Oftentimes the burning question comes up. How do Nini and Treadwell know these men are in love? That they aren’t jokes or just taken out of context. The couple says the answer is simple. “We look into their eyes,” the couple writes “There is an unmistakable look that two people have when they are in love. You can’t manufacture it. And if you’re experiencing it, you can’t hide it.” True love cannot be masked no matter how hard these men try, and you can see this in each of the photographs included in the published book created by Nini and Treadwell, ‘Loving: A Photographic History of Men in Love 1850s-1950s.’ 

Front cover of Loving: A Photographic History of Men in love, 1850s-1950s. Shows two men smiling on the cover with one arm around the other resting on the others shoulder.
A photo of a spread from Loving: A Photographic History of Men in love, 1850s-1950s. On the left, there is a photograph of two men looking at each other under an umbrella. On the right, there are two men looking at the camera and holding a sign that says "Not married but willing to be." In all capital letters.

When the first photograph was found in 2000, Nini and Treadwell were ‘not married, but willing to be’: just as the two men in one of their most famous findings.
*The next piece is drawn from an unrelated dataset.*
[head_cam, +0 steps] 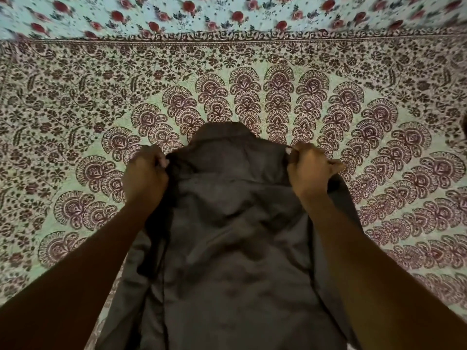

However, six years later, the collectors married in Massachusetts: the first state in the US to legalize same-sex marriage. Vast changes in the United States’ attitude toward LGBTQ people have taken place since the couple’s very first discovery—and even more since the photographs they discovered. Yet the photographs tell that there is a large amount of continuity in male couples from the 1850s to the modern day. Looking into the past of same-sex couples allows us to see them in our present and even into our future as a blooming community. 

“We felt [it] was our obligation to keep these photographs. To keep them safe,” says Treadwell. “Our goal is to continue to have museum exhibitions wherever we can that will propel us into telling this story and sharing the history that love is love. Love has been around forever.” – Hugh Nini

A photograph found by Nini and Treadwell. Shows two men sitting on a car, one wrapping his arms around the other while the other holds onto his arms. They are smiling at the camera.